Volatility strategy indices
An extensive list is made up by STOXX’s volatility strategy indices. These includes the EURO STOXX 50® Investable Volatility Index, which measures forward implied volatility in the Eurozone equity market, the VSTOXX® Short-Term Futures and VSTOXX® Mid-Term Futures Indices, VSTOXX® Short-Term Futures Investable Index and VSTOXX® Short-Term Futures Inverse Investable Index.
The family is completed by the Dynamic VSTOXX® Index, which combines the VSTOXX Short-Term Futures Index and the VSTOXX Mid-Term Futures Index to exploit the superior performance of short-term futures when the volatility forward curve is in backwardation and of mid-term futures when the volatility forward curve is in contango. The EURO STOXX 50® Volatility-Balanced Index combines investments in the EURO STOXX 50 and in the VSTOXX Short-Term Futures Index.
Each index covers a specific volatility strategy in a systematic and accessible way and allows investors to target their desired view, term and structure on volatility.
Option-buying and -writing strategies
STOXX also offers indices tracking popular option-writing strategies. These include the EURO STOXX 50® BuyWrite Indices and the DAXplus® Covered Call Index, which recreate the strategy of holding a long position in an underlying while selling a call option on it.
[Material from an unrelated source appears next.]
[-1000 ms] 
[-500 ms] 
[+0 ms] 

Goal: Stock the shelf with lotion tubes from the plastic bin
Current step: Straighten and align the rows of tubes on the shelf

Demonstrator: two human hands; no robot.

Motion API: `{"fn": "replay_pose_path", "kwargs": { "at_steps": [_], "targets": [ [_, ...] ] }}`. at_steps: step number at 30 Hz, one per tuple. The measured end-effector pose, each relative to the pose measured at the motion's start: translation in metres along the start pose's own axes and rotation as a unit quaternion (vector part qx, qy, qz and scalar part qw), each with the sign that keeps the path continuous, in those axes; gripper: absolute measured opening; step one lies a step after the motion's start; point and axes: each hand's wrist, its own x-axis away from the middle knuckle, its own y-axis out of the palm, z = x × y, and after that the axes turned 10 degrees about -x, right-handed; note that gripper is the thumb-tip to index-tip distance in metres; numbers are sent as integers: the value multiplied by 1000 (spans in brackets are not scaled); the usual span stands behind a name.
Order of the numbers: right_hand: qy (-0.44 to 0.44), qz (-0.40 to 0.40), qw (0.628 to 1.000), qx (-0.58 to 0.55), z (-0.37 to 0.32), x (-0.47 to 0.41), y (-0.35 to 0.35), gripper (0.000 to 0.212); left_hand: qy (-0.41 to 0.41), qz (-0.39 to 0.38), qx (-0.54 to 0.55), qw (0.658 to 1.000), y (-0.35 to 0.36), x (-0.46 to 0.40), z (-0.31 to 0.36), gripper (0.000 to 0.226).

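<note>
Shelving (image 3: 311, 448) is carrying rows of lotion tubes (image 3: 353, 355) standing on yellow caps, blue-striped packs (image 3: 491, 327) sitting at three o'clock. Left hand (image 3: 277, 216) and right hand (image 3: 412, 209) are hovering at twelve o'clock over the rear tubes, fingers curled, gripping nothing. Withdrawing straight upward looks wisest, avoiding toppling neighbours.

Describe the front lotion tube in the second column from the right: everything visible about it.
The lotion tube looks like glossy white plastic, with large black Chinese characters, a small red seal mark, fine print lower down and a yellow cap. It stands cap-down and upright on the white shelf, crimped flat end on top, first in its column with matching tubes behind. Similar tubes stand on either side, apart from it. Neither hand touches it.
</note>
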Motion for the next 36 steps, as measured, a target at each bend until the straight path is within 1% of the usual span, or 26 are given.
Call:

The EURO STOXX 50® PutWrite Index replicates a collateralized strategy of writing put options on the EURO STOXX 50 Index on a monthly basis.
On the side of option-buying strategies, the EURO STOXX 50® Protective Put 80% 18m 6/3 Index and the DAXplus® Protective Put Index replicate strategies of holding an underlying and a put for hedging purposes.
Finally, the EURO iSTOXX® 50 Collar Index is an example of a strategy combining two types of options. A collar is constructed by owning shares of a security while simultaneously buying puts and selling calls on it.
Possibilities beyond our indices
The possibilities to invest in volatility do not end there. Investors can also resort to other strategies, Venkataraman writes, such as options straddle, short strangle, and volatility arbitrage with variance swaps. Although not currently available as STOXX indices, many of these strategies may well be implemented as a STOXX index should there be interest, using the building blocks already utilized for the existing indices.
Volatility has exceptional fundamentals and characteristics that should be well studied by any investor seeking to exploit it, most noticeably that up moves in volatility tend to be sharp and unpredictable. Those fundamentals have raised volatility’s appeal, while a growing list of products have transformed it into an investable asset class.
1Venkataraman, A., ‘Volatility – An Investable Asset Class,’ STOXX, January 2019.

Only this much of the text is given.